Implement MLOps#
SageMaker Python SDK V3 provides comprehensive MLOps capabilities for building, deploying, and managing machine learning workflows at scale. This includes advanced pipeline orchestration, model monitoring, data quality checks, and automated deployment strategies for production ML systems.

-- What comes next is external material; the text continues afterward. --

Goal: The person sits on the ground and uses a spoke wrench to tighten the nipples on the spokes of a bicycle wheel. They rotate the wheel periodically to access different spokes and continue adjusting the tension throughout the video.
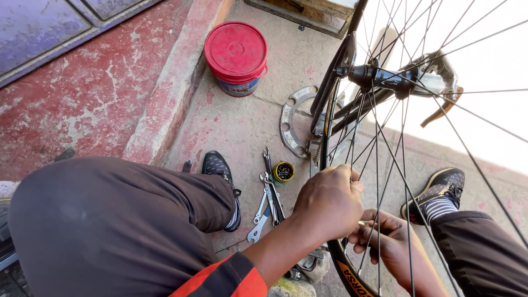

Key Benefits of V3 ML Operations#
Unified Pipeline Interface: Streamlined workflow orchestration with intelligent step dependencies
Advanced Monitoring: Built-in model quality, data drift, and bias detection capabilities
Automated Governance: Model registry integration with approval workflows and lineage tracking
Production-Ready: Enterprise-grade features for compliance, security, and scalability
Quick Start Example#
Here’s how ML Operations workflows are simplified in V3:
Traditional Pipeline Approach:
from sagemaker.workflow.pipeline import Pipeline
from sagemaker.workflow.steps import TrainingStep, ProcessingStep
from sagemaker.sklearn.processing import SKLearnProcessor
# Complex setup with multiple framework-specific classes
processor = SKLearnProcessor(
framework_version="0.23-1",
role=role,
instance_type="ml.m5.xlarge",
instance_count=1
)
processing_step = ProcessingStep(
name="PreprocessData",
processor=processor,
# ... many configuration parameters
)
SageMaker V3 MLOps Approach:
from sagemaker.mlops import Pipeline, ProcessingStep
from sagemaker.mlops.configs import ProcessingConfig
# Simplified configuration with intelligent defaults
pipeline = Pipeline(name="ml-workflow")
processing_step = ProcessingStep(
name="preprocess-data",
processing_config=ProcessingConfig(
image_uri="sklearn-processing-image",
instance_type="ml.m5.xlarge"
),
inputs={"raw_data": "s3://bucket/raw-data"},
outputs={"processed_data": "s3://bucket/processed-data"}
)
pipeline.add_step(processing_step)
MLOps Pipeline Overview#
SageMaker V3 MLOps provides a unified interface for building and managing end-to-end machine learning workflows:
- Pipeline Orchestration
Intelligent step dependencies with automatic resource management and error handling
- Model Registry Integration
Seamless model versioning, approval workflows, and deployment automation
- Quality Monitoring
Built-in data quality, model performance, and bias detection capabilities
- Governance and Compliance
Comprehensive lineage tracking, audit trails, and approval mechanisms
from sagemaker.mlops import Pipeline, TrainingStep, ModelStep, EndpointStep
from sagemaker.mlops.configs import ModelConfig, EndpointConfig
# Create comprehensive ML pipeline
pipeline = Pipeline(name="production-ml-pipeline")
# Training step
training_step = TrainingStep(
name="train-model",
training_config=TrainingConfig(
algorithm_specification={
"training_image": "your-training-image"
}
)
)
# Model registration step
model_step = ModelStep(
name="register-model",
model_config=ModelConfig(
model_package_group_name="production-models",
approval_status="PendingManualApproval"
),
depends_on=[training_step]
)
# Deployment step
endpoint_step = EndpointStep(
name="deploy-model",
endpoint_config=EndpointConfig(
instance_type="ml.m5.xlarge",
initial_instance_count=1
),
depends_on=[model_step]
)
pipeline.add_steps([training_step, model_step, endpoint_step])
MLOps Capabilities#
Advanced Pipeline Features#
V3 introduces powerful pipeline capabilities for production ML workflows:
Conditional Execution - Dynamic pipeline paths based on data quality checks and model performance
Parallel Processing - Automatic parallelization of independent pipeline steps for faster execution
Resource Optimization - Intelligent resource allocation and cost optimization across pipeline steps
Failure Recovery - Automatic retry mechanisms and checkpoint-based recovery for robust workflows
Advanced Pipeline Example:
from sagemaker.mlops import Pipeline, ConditionStep, ParallelStep
from sagemaker.mlops.conditions import ModelAccuracyCondition
pipeline = Pipeline(name="advanced-ml-pipeline")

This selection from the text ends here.